The Murder

Scott Pelley hosted 60 Minutes for 13 years.
In that time, the show ran approximately 676 episodes covering war, financial fraud, pharmaceutical companies that did not behave well, and at least one interview in which a cabinet secretary was asked a question they found uncomfortable. Scott Pelley has won awards. He is, by professional consensus, an anchor.
Last Tuesday, Scott Pelley told CBS management that Bari Weiss was murdering his show.
CBS management responded by terminating his contract, effective immediately, and sending him a letter noting that his "antipathy has come through loud and clear."
I want to explain what happened here, because the sequence is important.
Scott Pelley identified the murder. He named the weapon (editorial philosophy), he named the victim (the show), and he named the murderer (Bari Weiss). This is, as detectives will tell you, the hard part. Most murders go unsolved for years. Pelley solved this one in real time, in a meeting.
CBS management reviewed the case. They agreed that something had been murdered.

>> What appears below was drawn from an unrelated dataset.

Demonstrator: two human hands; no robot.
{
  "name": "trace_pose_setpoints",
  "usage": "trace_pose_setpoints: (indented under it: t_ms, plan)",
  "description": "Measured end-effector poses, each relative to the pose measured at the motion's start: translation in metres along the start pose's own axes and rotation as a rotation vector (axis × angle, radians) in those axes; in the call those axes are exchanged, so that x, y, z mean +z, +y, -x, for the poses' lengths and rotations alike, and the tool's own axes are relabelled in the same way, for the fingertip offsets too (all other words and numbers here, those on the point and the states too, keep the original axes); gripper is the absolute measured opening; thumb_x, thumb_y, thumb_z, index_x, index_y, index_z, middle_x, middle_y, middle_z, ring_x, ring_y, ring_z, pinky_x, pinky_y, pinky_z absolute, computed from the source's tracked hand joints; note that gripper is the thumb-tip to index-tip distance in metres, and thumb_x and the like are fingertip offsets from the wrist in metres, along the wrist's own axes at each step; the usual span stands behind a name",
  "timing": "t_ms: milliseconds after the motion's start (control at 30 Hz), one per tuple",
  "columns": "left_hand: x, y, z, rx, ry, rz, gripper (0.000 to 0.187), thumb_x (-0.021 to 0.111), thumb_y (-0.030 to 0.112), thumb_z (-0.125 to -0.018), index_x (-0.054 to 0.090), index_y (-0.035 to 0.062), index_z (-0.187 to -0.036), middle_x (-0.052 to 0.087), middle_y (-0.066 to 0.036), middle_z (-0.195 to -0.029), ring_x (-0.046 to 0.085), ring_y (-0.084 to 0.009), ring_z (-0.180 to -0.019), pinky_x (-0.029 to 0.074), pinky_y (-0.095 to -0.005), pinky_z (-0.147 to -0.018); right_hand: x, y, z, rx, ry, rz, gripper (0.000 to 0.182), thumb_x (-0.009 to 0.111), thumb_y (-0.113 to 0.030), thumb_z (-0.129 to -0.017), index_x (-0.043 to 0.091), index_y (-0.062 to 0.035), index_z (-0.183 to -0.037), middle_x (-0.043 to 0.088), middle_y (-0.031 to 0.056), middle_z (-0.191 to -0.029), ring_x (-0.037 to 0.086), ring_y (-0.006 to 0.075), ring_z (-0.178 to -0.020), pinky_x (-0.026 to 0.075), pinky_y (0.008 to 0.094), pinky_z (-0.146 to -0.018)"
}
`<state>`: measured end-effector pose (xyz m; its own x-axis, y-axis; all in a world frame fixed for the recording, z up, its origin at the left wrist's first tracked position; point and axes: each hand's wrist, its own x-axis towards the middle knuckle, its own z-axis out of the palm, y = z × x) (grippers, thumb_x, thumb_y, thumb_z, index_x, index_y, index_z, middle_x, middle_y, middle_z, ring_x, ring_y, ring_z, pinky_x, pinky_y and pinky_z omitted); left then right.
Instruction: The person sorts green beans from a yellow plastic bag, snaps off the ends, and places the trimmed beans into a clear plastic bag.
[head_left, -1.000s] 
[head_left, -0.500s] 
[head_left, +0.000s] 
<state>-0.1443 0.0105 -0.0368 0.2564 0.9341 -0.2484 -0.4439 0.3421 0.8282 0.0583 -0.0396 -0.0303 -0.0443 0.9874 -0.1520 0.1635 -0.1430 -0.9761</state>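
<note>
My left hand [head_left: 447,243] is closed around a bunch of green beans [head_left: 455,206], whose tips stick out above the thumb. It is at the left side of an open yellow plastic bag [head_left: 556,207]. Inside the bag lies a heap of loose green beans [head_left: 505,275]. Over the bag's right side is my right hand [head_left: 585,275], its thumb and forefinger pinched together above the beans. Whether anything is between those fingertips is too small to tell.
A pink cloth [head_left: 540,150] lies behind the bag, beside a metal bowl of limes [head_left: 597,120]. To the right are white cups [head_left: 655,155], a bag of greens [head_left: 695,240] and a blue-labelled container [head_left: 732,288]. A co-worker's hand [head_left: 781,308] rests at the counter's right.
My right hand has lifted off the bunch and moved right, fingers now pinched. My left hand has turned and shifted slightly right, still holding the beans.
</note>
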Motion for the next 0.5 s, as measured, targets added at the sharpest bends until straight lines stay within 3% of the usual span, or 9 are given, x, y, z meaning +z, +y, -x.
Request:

They disagreed about the victim.
Scott Pelley filed 676 episodes of investigative journalism from that studio. He asked hard questions of people who preferred not to answer them. He treated the act of holding institutions accountable as a professional obligation. On Tuesday, he was the lead story.
60 Minutes airs Sunday. Scott Pelley will watch it from somewhere else.
The producers have not announced a moment of silence.